Steal Hear is the seventh studio album by American hip hop recording artist Coolio. It was released on October 28, 2008, via Super Cool Recordings. The only single is Gangsta Walk, which features Snoop Dogg, and was released in 2006, on Coolio's fifth album. Most songs on this album were taken from Coolio's previous studio album The Return of the Gangsta, which was released in 2006.

Professional ratings
Review scores
| Source | Rating |
| AllMusic | Star |

==Track listing==
Track list confirmed by iTunes and songwriting credits are confirmed by AllMusic.

| No. | Title | Lyrics | Music | Length |
|---|---|---|---|---|
| 1. | "Gangsta Walk" (featuring Snoop Dogg and Gangsta Lu) | Artis Ivey, Jr. | Sergio Fertitta | 3:57 |
| 2. | "Cruise Off" | Ivey, Jr. | A. "Pallaz" Pallas; Massimiliano "Big Fish" Dagani; | 4:57 |
| 3. | "They Don't Know" (featuring Black Orchid) | Ivey, Jr. | Polarbear | 3:54 |
| 4. | "It's On" | Ivey, Jr. | Victor Concepcion | 3:46 |
| 5. | "Boyfriend" (featuring A.I.) | Ivey, Jr.; Artis Ivey III; | A. "Pallaz" Pallas; Massimiliano "Big Fish" Dagani; | 4:19 |
| 6. | "Do It" (featuring Goast) | Ivey, Jr.; Blair A. Bryson; | Sergio Fertitta | 4:19 |
| 7. | "Lady and a Gangsta" (featuring K-La) | Ivey, Jr. | Sergio Fertitta | 4:24 |
| 8. | "Make Money" (featuring Gangsta Lu) | Ivey, Jr. | Sergio Fertitta | 4:16 |
| 9. | "Back It Up Now" (featuring Vizhun, Goast and Emo) | Ivey, Jr.; Erik Moseley; Victor Nelson; | Victor Concepcion | 3:52 |
| 10. | "Keep on Dancing" | Ivey, Jr. | Peter Catera | 3:49 |
| 11. | "Dip It" (featuring Gangsta Lu) | Ivey, Jr.; Luis Montanino; | Sergio Fertitta | 3:31 |
| 12. | "Motivation" (featuring A.I.) | Ivey, Jr.; Ivey III; | A. "Pallaz" Pallas; Massimiliano "Big Fish" Dagani; | 4:26 |
| 13. | "One More Night" (featuring L.V.) | Ivey, Jr. | Kenneth Blue | 4:08 |
| 14. | "Here We Come" | Ivey, Jr. | Black Thompson; Rob Lowe; | 4:37 |
| 15. | "Keep It Gangsta" | Ivey, Jr. | Mozart; Rob Lowe; | 4:13 |
| Total length: |  |  |  | 1:01:42 |

==Personnel==
Credits are adapted from AllMusic and Discogs.

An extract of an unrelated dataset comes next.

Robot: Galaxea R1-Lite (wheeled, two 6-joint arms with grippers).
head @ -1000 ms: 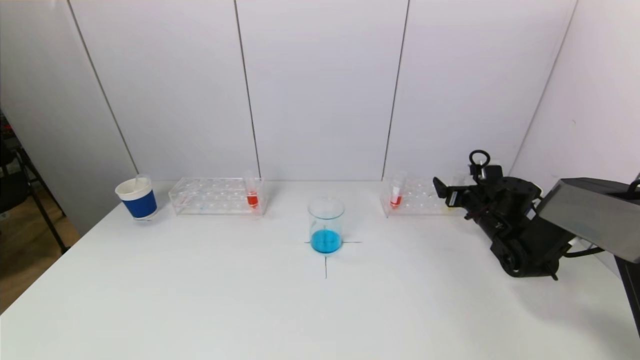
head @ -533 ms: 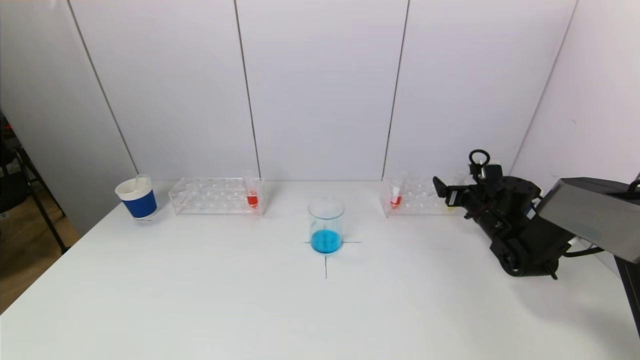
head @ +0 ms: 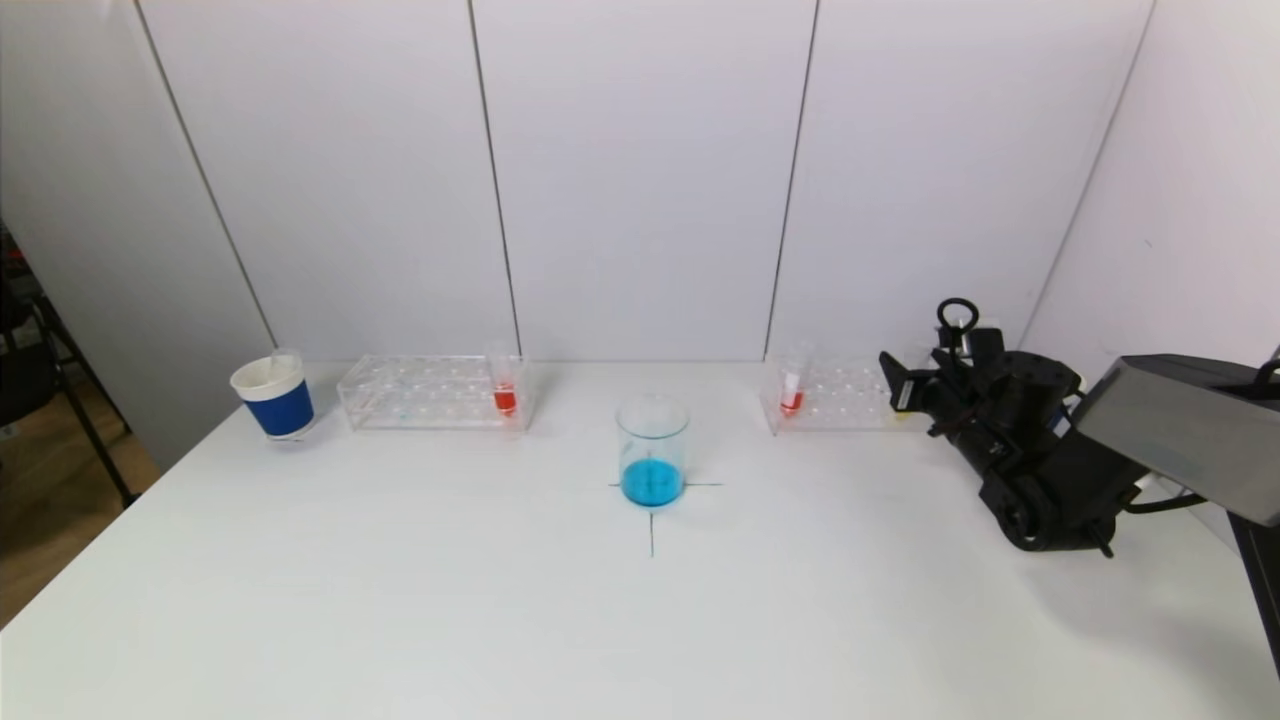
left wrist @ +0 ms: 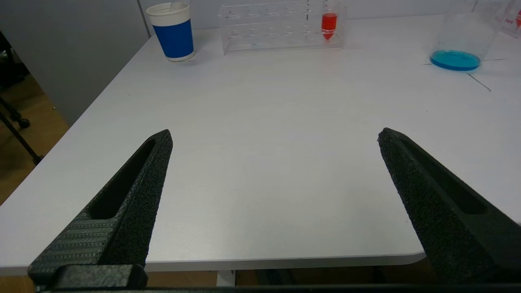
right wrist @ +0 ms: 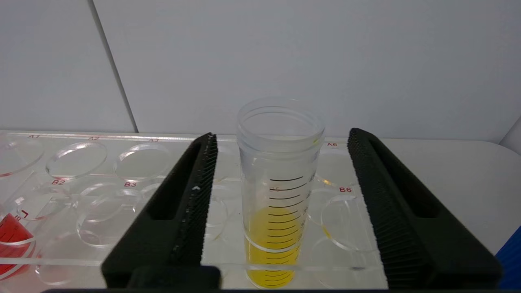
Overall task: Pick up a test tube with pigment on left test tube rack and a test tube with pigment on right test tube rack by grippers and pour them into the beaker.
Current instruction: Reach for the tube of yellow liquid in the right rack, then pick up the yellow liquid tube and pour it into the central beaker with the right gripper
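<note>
Legible markings: right rack [right wrist: 122, 162] carries red hole codes A1, A6, B2, B3, B6; other codes too faint to read. Yellow-pigment tube [right wrist: 281, 191] has black graduation lines, numerals not readable.

Materials/shapes: both racks clear acrylic w/ round holes in rows. Yellow tube is clear plastic, cylindrical, ridged open rim, liquid filling roughly its lower third; stands upright in the right rack near the B6 hole. A second tube w/ red pigment [head: 792, 392] sits at that rack's left end. Left rack [head: 430, 392] holds a red-pigment tube [head: 505, 388], conical tip, at its right end. Beaker [head: 652, 450], clear glass, shallow blue liquid, stands on a black cross mark at table centre. Blue paper cup [head: 274, 396] w/ white rim stands left of the left rack.

Grippers: right gripper [right wrist: 281, 142] has ribbed black fingers [right wrist: 195, 195] set either side of the yellow tube, gaps visible both sides, no contact. Left gripper [left wrist: 274, 136], textured tapered fingers spread wide, holds nothing, hangs over the table's near edge.

Clearance: white table [head: 400, 600] bare between near edge and racks; racks sit close to the back wall panels; right rack near the side wall.
</note>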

- Artis "Coolio" Ivey Jr. – main artist, executive producer
- Calvin "Snoop Dogg" Broadus – featured artist (track 1)
- Black Orchid – featured artist (track 3)
- Artis "A.I." Ivey III – featured artist (tracks: 5, 12)
- Gangsta-Lu – featured artist (tracks: 8, 11), additional vocals (track 1)
- Blair "Goast" Bryson – featured artist (tracks: 6, 9)
- Miss K-La – featured artist (track 7)
- Emo – featured artist (track 9)
- Vizhun – featured artist (track 9)
- Larry "LV" Sanders – featured artist (track 13)
- Sergio Fertitta – keyboards, drum programming, arranger, engineer, producer (tracks: 1, 6–8, 11)
- Chris Muzik – guitar (tracks: 1, 6–8, 11), electric bass (tracks: 6–8, 11)
- Massimiliano "Big Fish" Dagani – producer (tracks: 2, 5, 12)
- A. Pallaz – producer (tracks: 2, 5, 12)
- Polar Bear – producer (track 3)
- Victor Concepcion – producer (tracks: 4, 9)
- Peter Catera – producer (track 10)
- Toni Cottura – producer (track 10)
- Kenneth Blue – producer (track 13)
- R. "Rob Lowe" Mixon – producer (tracks: 14, 15)
- Black Thompson – producer (track 14)
- David "Mozart" Korkis – producer (track 15)
- Jarel "Jarez" Posey – vocals engineering (track 1), recording, mixing, engineering, art direction
- Dave Pensado – mixing (track 13)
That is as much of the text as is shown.